Let us now read section 271(1)(a)(i). The section, to the extent material for our present purpose, reads :

" If the Income-tax Officer or the Appellate Assistant Commissioner in the course of any proceedings under this Act, is satisfied that any person---

(a) has without reasonable cause failed to furnish the return of total income which he was required to furnish...... by notice given under sub-section (2) of section 139...... or has without reasonable cause failed to furnish it within the time allowed and in the manner required...... by such notice...... he may direct that such person shall pay by way of penalty---

(i) in the cases referred to in clause (a), in addition to the amount of the tax, if any, payable by him a sum equal to two per cent. of the tax for every month during which the default continued, but not exceeding in the aggregate fifty per cent. of the tax." (Emphasis supplied).

Section 271(1)(a)(i) stipulates that the Income-tax Officer may direct that the assessee shall pay by way of penalty, in cases similar to the one that we are considering "in addition to the amount of the tax, if any, payable by him a sum equal to 2 per cent. of the tax for every month during which the default continued but not exceeding in the aggregate 50 per cent. of the tax."

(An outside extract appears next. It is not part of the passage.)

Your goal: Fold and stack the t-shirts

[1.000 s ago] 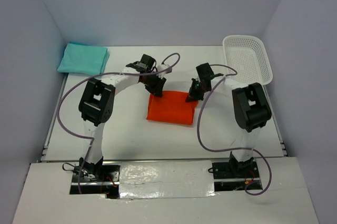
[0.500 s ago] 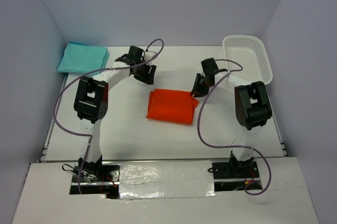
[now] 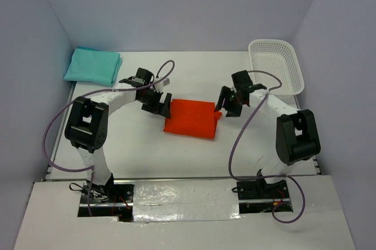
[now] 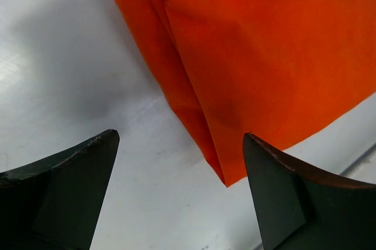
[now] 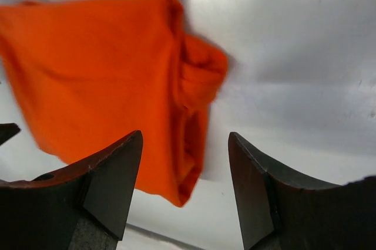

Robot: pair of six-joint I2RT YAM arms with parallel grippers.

We must first determine what is the meaning of the expression the amount of the tax, if any, payable by him " in section 271(1)(a)(i). Does it mean the amount of tax assessed under section 143 or the amount of tax payable under section 156. The word " assessed " is a term often used in taxation law. It is used in several provisions in the Act. Quantification of the tax payable is always referred to in the Act as a tax " assessed ". A tax payable is not the same thing as tax assessed. The tax payable is that amount for which a demand notice is issued under section 156. In determining the tax payable, the tax already paid has to be deducted. Hence, there can be no doubt that the expression " the amount of the tax, if any, payable by him " referred to in the first part of section 271(1)(a)(i) refers to the tax payable under a demand notice. We next come to the question what is the meaning to be attached to the words " the tax " found in the latter part of that provision. It may be noted that the expression used is not " tax " but " the tax ". The definite article " the " must have reference to something said earlier. It can only refer to the tax, if any, payable by the assessee mentioned in the first part of section 271(1)(a)(i). It is true the expression " tax " is defined in section 2(43) thus :

" 'tax' in relation to the assessment year commencing on the 1st day of April, 1965, and any subsequent assessment year means income-tax chargeable under the provisions of this Act, and in relation to any other assessment year income-tax and super-tax chargeable under the provisions of this Act prior to the aforesaid date."

But the difficulty in this case is, as mentioned earlier, the expression used is not " tax " but " the tax ". That expression can be reasonably understood as referring to the expression earlier used in the provision, namely, " the amount of the tax, if any, payable " by the assessee. At any rate, the provision in question is capable of more than one reasonable interpretation. Two High Courts, namely, Calcutta and Mysore, have taken the view that the expression " the tax " in section 271(1)(a)(i) refers to " the tax, if any, payable " (by the assessee) mentioned in the earlier part of the section. It is true that the Lahore and Delhi High Courts have taken a different view. But the view taken by the Calcutta and Mysore High Courts cannot be said to be untenable view. Hence, particularly in view of the fact that we are interpreting, not merely a taxing provision but a penalty provision as well, the interpretation placed by the Calcutta and Mysore High Courts cannot be rejected. Further, as seen earlier, the consequences of accepting the interpretation placed by the revenue may lead to harsh results.

For the reasons mentioned above, this appeal is dismissed with costs.